*Directions*. Each record that follows must be printed exactly as given.
-- -- --
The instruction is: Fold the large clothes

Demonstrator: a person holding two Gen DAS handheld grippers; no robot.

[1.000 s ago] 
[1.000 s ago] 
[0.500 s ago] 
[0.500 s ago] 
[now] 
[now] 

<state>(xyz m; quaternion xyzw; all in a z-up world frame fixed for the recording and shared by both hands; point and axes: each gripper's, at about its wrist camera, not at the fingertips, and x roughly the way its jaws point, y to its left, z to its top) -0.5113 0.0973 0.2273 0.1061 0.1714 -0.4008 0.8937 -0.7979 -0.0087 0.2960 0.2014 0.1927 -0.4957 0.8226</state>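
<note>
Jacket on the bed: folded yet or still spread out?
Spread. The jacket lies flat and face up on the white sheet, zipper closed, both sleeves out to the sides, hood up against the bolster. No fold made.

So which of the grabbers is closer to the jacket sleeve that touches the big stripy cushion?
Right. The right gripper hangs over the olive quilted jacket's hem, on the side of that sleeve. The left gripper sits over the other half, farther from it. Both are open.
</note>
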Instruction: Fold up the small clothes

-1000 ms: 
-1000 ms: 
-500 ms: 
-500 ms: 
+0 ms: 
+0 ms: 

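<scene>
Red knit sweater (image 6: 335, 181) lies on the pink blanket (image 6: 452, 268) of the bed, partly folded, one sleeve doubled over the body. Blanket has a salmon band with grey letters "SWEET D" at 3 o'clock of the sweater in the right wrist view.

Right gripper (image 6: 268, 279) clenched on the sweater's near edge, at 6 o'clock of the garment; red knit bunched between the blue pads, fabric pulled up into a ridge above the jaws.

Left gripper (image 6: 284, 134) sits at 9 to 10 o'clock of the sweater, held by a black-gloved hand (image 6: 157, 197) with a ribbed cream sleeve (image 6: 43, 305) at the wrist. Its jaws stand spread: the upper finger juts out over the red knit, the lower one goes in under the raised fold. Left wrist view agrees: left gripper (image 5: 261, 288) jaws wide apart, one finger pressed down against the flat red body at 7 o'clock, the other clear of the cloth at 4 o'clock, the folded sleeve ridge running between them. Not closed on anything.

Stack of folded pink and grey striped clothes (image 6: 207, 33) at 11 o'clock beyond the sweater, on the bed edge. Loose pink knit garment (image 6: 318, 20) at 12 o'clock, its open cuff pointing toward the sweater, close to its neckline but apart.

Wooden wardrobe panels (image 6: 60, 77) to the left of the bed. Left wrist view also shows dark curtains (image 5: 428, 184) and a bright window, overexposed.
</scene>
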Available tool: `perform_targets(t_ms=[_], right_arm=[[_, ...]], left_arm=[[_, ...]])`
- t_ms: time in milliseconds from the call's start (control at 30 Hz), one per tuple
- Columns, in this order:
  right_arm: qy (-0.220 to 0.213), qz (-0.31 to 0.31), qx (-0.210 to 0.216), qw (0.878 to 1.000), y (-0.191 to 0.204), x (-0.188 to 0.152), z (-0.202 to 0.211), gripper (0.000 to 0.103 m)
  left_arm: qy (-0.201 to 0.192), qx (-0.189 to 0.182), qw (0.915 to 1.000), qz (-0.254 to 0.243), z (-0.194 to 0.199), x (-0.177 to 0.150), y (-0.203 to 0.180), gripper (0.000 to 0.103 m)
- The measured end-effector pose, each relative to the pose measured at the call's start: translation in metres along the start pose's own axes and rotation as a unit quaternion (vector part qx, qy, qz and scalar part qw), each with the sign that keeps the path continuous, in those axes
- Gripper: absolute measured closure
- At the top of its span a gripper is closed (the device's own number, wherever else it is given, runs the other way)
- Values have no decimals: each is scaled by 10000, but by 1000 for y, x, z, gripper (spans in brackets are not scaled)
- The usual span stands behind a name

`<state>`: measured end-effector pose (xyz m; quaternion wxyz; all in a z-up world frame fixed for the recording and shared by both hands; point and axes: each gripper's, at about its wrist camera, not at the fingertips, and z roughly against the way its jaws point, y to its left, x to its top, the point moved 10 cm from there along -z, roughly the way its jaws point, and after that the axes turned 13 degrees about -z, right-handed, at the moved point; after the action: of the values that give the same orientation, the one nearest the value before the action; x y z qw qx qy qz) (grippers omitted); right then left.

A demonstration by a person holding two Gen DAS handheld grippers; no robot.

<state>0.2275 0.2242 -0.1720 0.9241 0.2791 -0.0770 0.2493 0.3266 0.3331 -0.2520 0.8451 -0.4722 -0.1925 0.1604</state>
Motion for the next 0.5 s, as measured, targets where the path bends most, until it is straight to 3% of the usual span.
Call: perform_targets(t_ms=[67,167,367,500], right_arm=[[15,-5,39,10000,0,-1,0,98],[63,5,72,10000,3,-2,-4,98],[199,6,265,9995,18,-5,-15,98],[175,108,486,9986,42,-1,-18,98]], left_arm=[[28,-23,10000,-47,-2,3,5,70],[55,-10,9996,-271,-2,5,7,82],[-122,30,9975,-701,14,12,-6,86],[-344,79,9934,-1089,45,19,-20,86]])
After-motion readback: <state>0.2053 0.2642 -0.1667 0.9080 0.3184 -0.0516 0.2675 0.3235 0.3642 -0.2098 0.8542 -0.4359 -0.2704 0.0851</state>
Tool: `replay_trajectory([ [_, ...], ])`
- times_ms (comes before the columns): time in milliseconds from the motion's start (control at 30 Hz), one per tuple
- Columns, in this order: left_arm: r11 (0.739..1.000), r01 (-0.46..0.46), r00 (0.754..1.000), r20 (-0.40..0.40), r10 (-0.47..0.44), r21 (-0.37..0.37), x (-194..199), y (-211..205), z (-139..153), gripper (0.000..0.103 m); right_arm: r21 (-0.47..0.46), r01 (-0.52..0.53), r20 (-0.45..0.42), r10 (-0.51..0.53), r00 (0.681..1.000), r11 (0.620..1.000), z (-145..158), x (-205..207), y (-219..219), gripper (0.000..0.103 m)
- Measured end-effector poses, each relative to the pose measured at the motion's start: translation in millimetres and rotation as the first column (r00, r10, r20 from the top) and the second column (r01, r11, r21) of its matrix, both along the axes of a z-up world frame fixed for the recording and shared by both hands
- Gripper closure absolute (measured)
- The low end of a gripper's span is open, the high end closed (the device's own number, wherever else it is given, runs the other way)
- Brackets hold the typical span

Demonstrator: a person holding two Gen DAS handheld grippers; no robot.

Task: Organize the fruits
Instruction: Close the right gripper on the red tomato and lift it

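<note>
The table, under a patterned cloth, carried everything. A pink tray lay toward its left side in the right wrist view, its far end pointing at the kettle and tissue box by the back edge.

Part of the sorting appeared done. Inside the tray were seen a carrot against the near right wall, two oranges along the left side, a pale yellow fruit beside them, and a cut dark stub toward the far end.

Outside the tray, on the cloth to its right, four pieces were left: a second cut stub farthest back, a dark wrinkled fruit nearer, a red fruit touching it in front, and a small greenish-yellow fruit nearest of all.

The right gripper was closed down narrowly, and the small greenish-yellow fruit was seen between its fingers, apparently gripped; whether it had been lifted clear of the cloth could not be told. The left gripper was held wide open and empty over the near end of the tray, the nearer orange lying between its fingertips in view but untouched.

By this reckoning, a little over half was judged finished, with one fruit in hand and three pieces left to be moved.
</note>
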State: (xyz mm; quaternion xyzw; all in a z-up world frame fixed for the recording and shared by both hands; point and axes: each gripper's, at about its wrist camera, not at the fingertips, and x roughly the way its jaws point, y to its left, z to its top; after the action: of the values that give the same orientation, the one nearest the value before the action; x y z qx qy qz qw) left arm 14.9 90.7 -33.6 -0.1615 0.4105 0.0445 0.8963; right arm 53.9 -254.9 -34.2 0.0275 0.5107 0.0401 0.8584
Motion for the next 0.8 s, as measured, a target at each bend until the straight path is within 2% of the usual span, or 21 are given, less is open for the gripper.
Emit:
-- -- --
*Answer below*.
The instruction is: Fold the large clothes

Demonstrator: a person holding two Gen DAS handheld grippers; no robot.

[1.000 s ago] 
[1.000 s ago] 
[0.500 s ago] 
[0.500 s ago] 
[now] 
[now] 

<state>(xyz m; quaternion xyzw; all in a z-up world frame fixed for the recording and shared by both hands; point and axes: each gripper's, at about its wrist camera, not at the fingertips, and x roughly the way its jaws point, y to its left, z to its top) -0.5113 0.0973 0.2273 0.1061 0.1714 -0.4008 0.8937 -0.7979 -0.0087 0.2960 0.2014 0.1927 -0.4957 0.8226</state>
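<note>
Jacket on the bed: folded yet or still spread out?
Spread. The jacket lies flat and face up on the white sheet, zipper closed, both sleeves out to the sides, hood up against the bolster. No fold made.

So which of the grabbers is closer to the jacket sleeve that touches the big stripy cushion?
Right. The right gripper hangs over the olive quilted jacket's hem, on the side of that sleeve. The left gripper sits over the other half, farther from it. Both are open.
</note>
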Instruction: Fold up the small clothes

-1000 ms: 
-1000 ms: 
-500 ms: 
-500 ms: 
+0 ms: 
+0 ms: 

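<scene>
Red knit sweater (image 6: 335, 181) lies on the pink blanket (image 6: 452, 268) of the bed, partly folded, one sleeve doubled over the body. Blanket has a salmon band with grey letters "SWEET D" at 3 o'clock of the sweater in the right wrist view.

Right gripper (image 6: 268, 279) clenched on the sweater's near edge, at 6 o'clock of the garment; red knit bunched between the blue pads, fabric pulled up into a ridge above the jaws.

Left gripper (image 6: 284, 134) sits at 9 to 10 o'clock of the sweater, held by a black-gloved hand (image 6: 157, 197) with a ribbed cream sleeve (image 6: 43, 305) at the wrist. Its jaws stand spread: the upper finger juts out over the red knit, the lower one goes in under the raised fold. Left wrist view agrees: left gripper (image 5: 261, 288) jaws wide apart, one finger pressed down against the flat red body at 7 o'clock, the other clear of the cloth at 4 o'clock, the folded sleeve ridge running between them. Not closed on anything.

Stack of folded pink and grey striped clothes (image 6: 207, 33) at 11 o'clock beyond the sweater, on the bed edge. Loose pink knit garment (image 6: 318, 20) at 12 o'clock, its open cuff pointing toward the sweater, close to its neckline but apart.

Wooden wardrobe panels (image 6: 60, 77) to the left of the bed. Left wrist view also shows dark curtains (image 5: 428, 184) and a bright window, overexposed.
</scene>
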Available tool: `perform_targets(t_ms=[_], right_arm=[[_, ...]], left_arm=[[_, ...]])`
- t_ms: time in milliseconds from the call's start (control at 30 Hz), one per tuple
- Columns, in this order:
  right_arm: qy (-0.220 to 0.213), qz (-0.31 to 0.31), qx (-0.210 to 0.216), qw (0.878 to 1.000), y (-0.191 to 0.204), x (-0.188 to 0.152), z (-0.202 to 0.211), gripper (0.000 to 0.103 m)
  left_arm: qy (-0.201 to 0.192), qx (-0.189 to 0.182), qw (0.915 to 1.000), qz (-0.254 to 0.243), z (-0.194 to 0.199), x (-0.177 to 0.150), y (-0.203 to 0.180), gripper (0.000 to 0.103 m)
- The measured end-effector pose, each relative to the pose measured at the call's start: translation in metres along the start pose's own axes and rotation as a unit quaternion (vector part qx, qy, qz and scalar part qw), each with the sign that keeps the path continuous, in those axes
- Gripper: absolute measured closure
- At the top of its span a gripper is closed (the device's own number, wherever else it is given, runs the other way)
- Values have no decimals: each is scaled by 10000, but by 1000 for y, x, z, gripper (spans in brackets are not scaled)
- The usual span stands behind a name

`<state>`: measured end-effector pose (xyz m; quaternion wxyz; all in a z-up world frame fixed for the recording and shared by both hands; point and axes: each gripper's, at about its wrist camera, not at the fingertips, and z roughly against the way its jaws point, y to its left, x to its top, the point moved 10 cm from there along -z, roughly the way its jaws point, and after that the axes turned 13 degrees about -z, right-handed, at the moved point; after the action: of the values that give the same orientation, the one nearest the value before the action; x y z qw qx qy qz) (grippers omitted); right then left.

A demonstration by a person holding two Gen DAS handheld grippers; no robot.

<state>0.2275 0.2242 -0.1720 0.9241 0.2791 -0.0770 0.2493 0.3266 0.3331 -0.2520 0.8451 -0.4722 -0.1925 0.1604</state>
Motion for the next 0.5 s, as measured, targets where the path bends most, until it is straight to 3% of the usual span.
Call: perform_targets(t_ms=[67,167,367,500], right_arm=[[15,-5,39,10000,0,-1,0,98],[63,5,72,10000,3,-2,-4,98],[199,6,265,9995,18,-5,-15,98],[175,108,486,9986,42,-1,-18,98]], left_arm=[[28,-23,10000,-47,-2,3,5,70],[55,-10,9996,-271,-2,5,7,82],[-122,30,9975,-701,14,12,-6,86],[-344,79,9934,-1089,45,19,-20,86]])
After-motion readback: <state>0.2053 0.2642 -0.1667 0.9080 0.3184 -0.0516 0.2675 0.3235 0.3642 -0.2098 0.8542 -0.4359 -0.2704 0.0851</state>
Tool: `replay_trajectory([ [_, ...], ])`
- times_ms (comes before the columns): time in milliseconds from the motion's start (control at 30 Hz), one per tuple
- Columns, in this order: left_arm: r11 (0.739..1.000), r01 (-0.46..0.46), r00 (0.754..1.000), r20 (-0.40..0.40), r10 (-0.47..0.44), r21 (-0.37..0.37), x (-194..199), y (-211..205), z (-139..153), gripper (0.000..0.103 m); right_arm: r21 (-0.47..0.46), r01 (-0.52..0.53), r20 (-0.45..0.42), r10 (-0.51..0.53), r00 (0.681..1.000), r11 (0.620..1.000), z (-145..158), x (-205..207), y (-219..219), gripper (0.000..0.103 m)
- Measured end-effector poses, each relative to the pose measured at the motion's start: translation in millimetres and rotation as the first column (r00, r10, r20 from the top) and the second column (r01, r11, r21) of its matrix, both along the axes of a z-up world frame fixed for the recording and shared by both hands
- Gripper closure absolute (measured)
- The low end of a gripper's span is open, the high end closed (the device's own number, wherever else it is given, runs the other way)
- Brackets hold the typical span

Demonstrator: a person holding two Gen DAS handheld grippers; no robot.

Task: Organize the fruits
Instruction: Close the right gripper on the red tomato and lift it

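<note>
The table, under a patterned cloth, carried everything. A pink tray lay toward its left side in the right wrist view, its far end pointing at the kettle and tissue box by the back edge.

Part of the sorting appeared done. Inside the tray were seen a carrot against the near right wall, two oranges along the left side, a pale yellow fruit beside them, and a cut dark stub toward the far end.

Outside the tray, on the cloth to its right, four pieces were left: a second cut stub farthest back, a dark wrinkled fruit nearer, a red fruit touching it in front, and a small greenish-yellow fruit nearest of all.

The right gripper was closed down narrowly, and the small greenish-yellow fruit was seen between its fingers, apparently gripped; whether it had been lifted clear of the cloth could not be told. The left gripper was held wide open and empty over the near end of the tray, the nearer orange lying between its fingertips in view but untouched.

By this reckoning, a little over half was judged finished, with one fruit in hand and three pieces left to be moved.
</note>
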State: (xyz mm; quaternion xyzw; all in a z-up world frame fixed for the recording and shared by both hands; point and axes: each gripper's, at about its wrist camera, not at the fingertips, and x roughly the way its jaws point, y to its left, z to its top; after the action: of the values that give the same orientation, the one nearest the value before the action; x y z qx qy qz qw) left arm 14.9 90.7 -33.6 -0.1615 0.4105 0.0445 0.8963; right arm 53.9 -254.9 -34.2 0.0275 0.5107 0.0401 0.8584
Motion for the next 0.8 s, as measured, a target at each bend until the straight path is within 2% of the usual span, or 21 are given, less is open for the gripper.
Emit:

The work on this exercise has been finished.